Thank you for your response.
you're welcome. I come here to be helpful to people who are making difficult and scary decisions. I prefer to say the things which are the truths people often think but don't say because they are too polite.
Planning for such a sugery is made difficult because it often totally upsets the persons frame of mind and their rational thinking is influenced by their emotional side (although some people are only emotional thinkers all their lives, so there's that).
Actually, I do not know what medication he is taking. I just recall of the story of him nearly bleeding to death.
well knowing the facts is critical to knowing if that is actually an important factor for you.
Its like saying "I had a friend who was horribly injured in a low speed single vehicle collision" then you find:
- he hit a muckin great tree
- he was in a 57 chev with dreadful passenger protection
- he wasn't wearing a seatbelt
- his windscreen (which he hit) was an original old tempered glass one and he went through it because of the lack of seatbelt.
We tend to think backwards in our reflection of ourselves and what we should do, I suspect because the word "reflection" comes like looking into a mirror which is not only looking back but reversed too.
We should be looking forwards and considering the likely effects of aging upon is (because there is sufficient evidence to suggest we'll all age and follow similar paths to those who have aged before us). However many people spend their lives in denial of or rejection of the notion of "I'm getting old" (yes cosmetics industry, I'm looking at you).
Let me give you an example quite similar to your uncle. A mate of mine is a pharmacist, and has a pharmacy in a place where he has a long relationship with many of his customers. One of them had a minor stroke and his doctor put him on dabigatran (a common anticoagulant now, although muckin expensive) because he didn't want him to be fussing around with warfarin and managing his INR. Dabigatran is supposedly a "dose and forget one size fits all wonder-drug".

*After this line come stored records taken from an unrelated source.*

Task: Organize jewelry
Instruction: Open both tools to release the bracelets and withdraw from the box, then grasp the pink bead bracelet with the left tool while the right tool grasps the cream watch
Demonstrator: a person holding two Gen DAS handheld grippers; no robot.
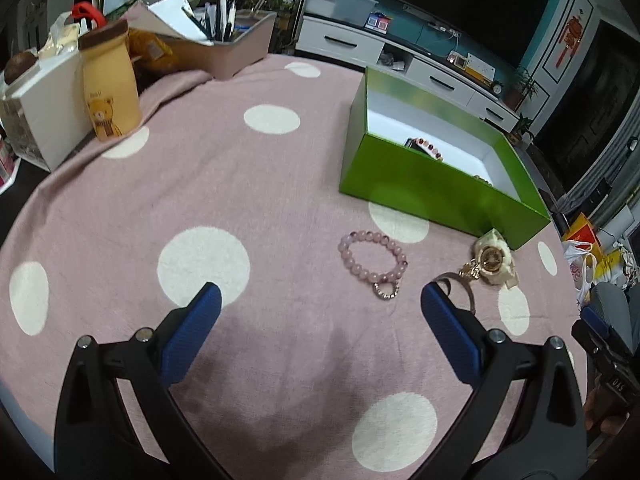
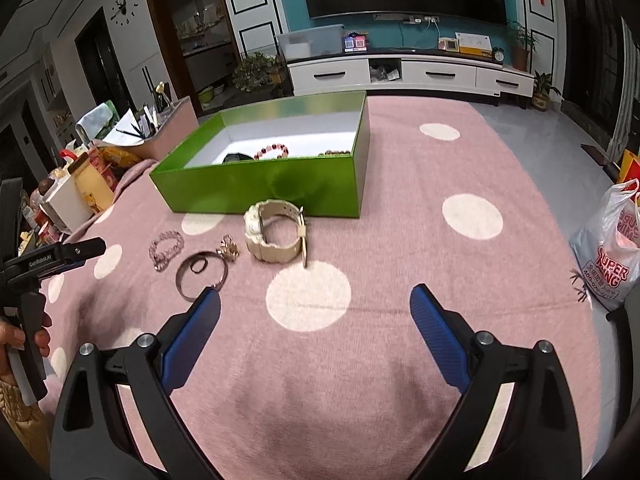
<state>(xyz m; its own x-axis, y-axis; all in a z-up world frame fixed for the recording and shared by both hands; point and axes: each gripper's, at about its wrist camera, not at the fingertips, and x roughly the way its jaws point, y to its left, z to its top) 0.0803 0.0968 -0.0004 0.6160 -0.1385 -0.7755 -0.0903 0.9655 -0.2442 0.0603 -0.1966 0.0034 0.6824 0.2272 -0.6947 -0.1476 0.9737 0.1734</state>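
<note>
A green box (image 1: pixel 420 184) (image 2: pixel 260 184) stands open on the pink dotted cloth, with a beaded bracelet (image 2: pixel 272 150) and a dark item inside. In front of it lie a pink bead bracelet (image 1: pixel 372 260) (image 2: pixel 166 248), a cream watch (image 2: pixel 274 230) (image 1: pixel 494 256), a gold charm (image 2: pixel 228 250) (image 1: pixel 470 270) and a dark metal bangle (image 2: pixel 202 274) (image 1: pixel 460 286). My left gripper (image 1: pixel 320 300) hovers open just short of the pink bracelet. My right gripper (image 2: pixel 316 302) is open too, nearer than the watch, its left fingertip by the bangle.
At the table's far left stand a yellow bear bottle (image 1: pixel 110 84), a white box (image 1: pixel 44 108) and a pink organiser with pens (image 1: pixel 236 48). A white plastic bag (image 2: pixel 612 244) sits off the right edge. A hand (image 2: pixel 24 336) holds the left gripper's handle.
</note>
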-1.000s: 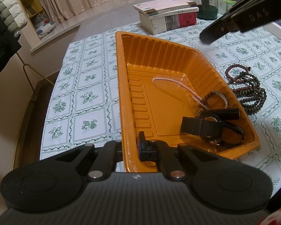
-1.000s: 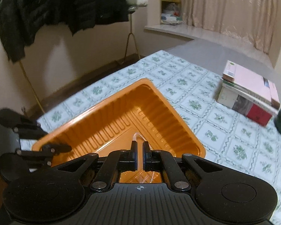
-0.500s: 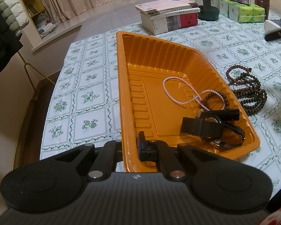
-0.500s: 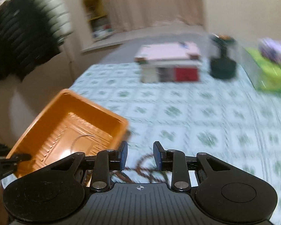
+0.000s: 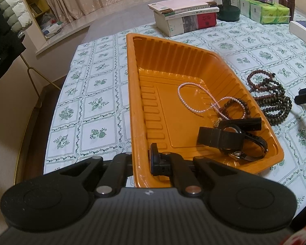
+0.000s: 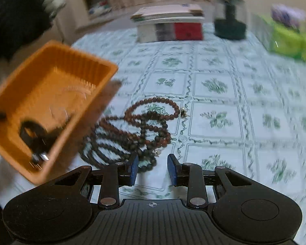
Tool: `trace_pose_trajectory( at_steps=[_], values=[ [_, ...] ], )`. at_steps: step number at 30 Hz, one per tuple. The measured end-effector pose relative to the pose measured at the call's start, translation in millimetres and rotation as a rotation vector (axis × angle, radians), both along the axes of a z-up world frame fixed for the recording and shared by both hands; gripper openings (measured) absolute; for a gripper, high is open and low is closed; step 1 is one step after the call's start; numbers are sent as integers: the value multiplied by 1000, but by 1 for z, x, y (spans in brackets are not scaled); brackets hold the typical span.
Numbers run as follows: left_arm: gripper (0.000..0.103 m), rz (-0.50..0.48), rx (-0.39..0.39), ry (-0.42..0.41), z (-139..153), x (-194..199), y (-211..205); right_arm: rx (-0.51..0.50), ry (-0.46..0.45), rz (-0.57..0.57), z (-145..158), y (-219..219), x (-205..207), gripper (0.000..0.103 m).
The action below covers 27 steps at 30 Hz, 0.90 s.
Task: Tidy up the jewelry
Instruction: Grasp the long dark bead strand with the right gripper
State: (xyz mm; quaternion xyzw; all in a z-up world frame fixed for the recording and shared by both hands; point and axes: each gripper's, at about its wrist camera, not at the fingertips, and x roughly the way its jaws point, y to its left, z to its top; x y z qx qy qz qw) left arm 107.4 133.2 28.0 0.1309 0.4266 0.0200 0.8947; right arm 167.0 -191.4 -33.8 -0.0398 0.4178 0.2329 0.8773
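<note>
An orange tray [image 5: 130, 81] sits on the flowered tablecloth. My left gripper [image 5: 141, 157] is shut on its near wall, one finger inside and one outside. In the tray lie a pink pearl necklace [image 5: 185, 102], a dark bead bracelet [image 5: 242, 106] and black watches [image 5: 220, 136]. A pile of brown and dark bead strands [image 6: 144, 126] lies on the cloth just right of the tray [image 6: 75, 57]. My right gripper [image 6: 152, 163] hovers at the near edge of that pile, jaws partly open with nothing between the blue pads. One tip of it shows at the left wrist view's right edge.
A stack of books [image 5: 185, 14], a dark green jar [image 5: 227, 4] and green tissue packs [image 5: 269, 12] stand along the far side of the table. Jackets [image 5: 4, 30] hang on a rack beyond the table's left edge.
My right gripper swung from above the tray to the right and down over the bead pile, and its jaws opened. The pink necklace settled in the tray. The left gripper kept still.
</note>
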Motion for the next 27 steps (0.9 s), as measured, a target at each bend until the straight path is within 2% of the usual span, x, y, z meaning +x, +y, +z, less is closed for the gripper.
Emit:
trace_pose_trajectory(
  at_steps=[2,4,11,12,13,14,16,24,27],
  values=[
    [4,1,-1,0,0,0,0,-52,-11,29,-7,6,0,32],
    [4,1,-1,1,0,0,0,-62,-5,41,-14,6,1,32],
    [4,3,2,4,-1,1,1,5,33,40,-21,8,13,30],
    [4,2,3,4,-2,1,1,1,36,38,-20,8,13,27],
    [4,2,2,4,-2,1,1,0,42,39,-18,9,14,15],
    [4,2,3,4,-2,1,1,-8,40,37,-16,10,13,9],
    [4,2,3,4,-2,1,1,-38,24,46,-12,12,10,0],
    [4,0,6,2,-2,1,1,-31,4,55,6,4,-2,0],
    [4,-1,6,0,-1,1,1,-73,-25,103,5,11,-4,1]
  ],
)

His customer had a small fall in the garage and managed to whack his nose and it suffered a minor fracture ... but like you've seen in boxing or martial arts it bled like a *******. He went to ER where they were unable to stop the bleeding. There are no simple reversal protocols (or weren't then if there are now) for dabigatran so they had to put him on dialysis (yes, that's right, what they use for kidney failure) and just kept putting blood back into him
for 3 days before the bleeding stopped.
Chances are that if he'd been on warfarin and managing his INR himself (as many of us here do) that he could have simply been given an injection of Vitamin K and the bleeding would have stopped within hours (instead of days).
There is a phrase in the surgical guidelines, which is "informed decision of the patient" ... however I've seldom seen people seeking to inform themselves, although I've seen a lot of people digging up data to support their already made decision.
I've been riding motorbikes for over 35 years (and across diverse countries too) so far I've had less accidents per 100,000km than the average (having put about 200,000 on some of my bikes). When I was younger I used to assist with a rider training program, because I believed in the notion of a trained rider is less likely to be a statistic. However I saw many things in that time which re-iterated how you just can't teach someone who doesn't want to learn (but for instance wants to learn how to go faster at an advanced rider training program).
I will definitely read of your surgical infection. That is scary. I will read it and come back to you.
It was a rough ride in those couple of years ... don't expect me to have written anything up beat. Ohh, and btw 7 years later I'm still on antibiotics and have spent an amount of my own personal cash to understand if I still need to be.
When reading that thread sus out the X-Ray pictures and observe the junk left around from multiple surgeries (which privide fantastic hard to get to places for an infection to colonise, making it a real war to defeat.
Right now I suffer no difficulties from my possible "share mates" but I am cautious to not want them to take over and make a mess with another "home party".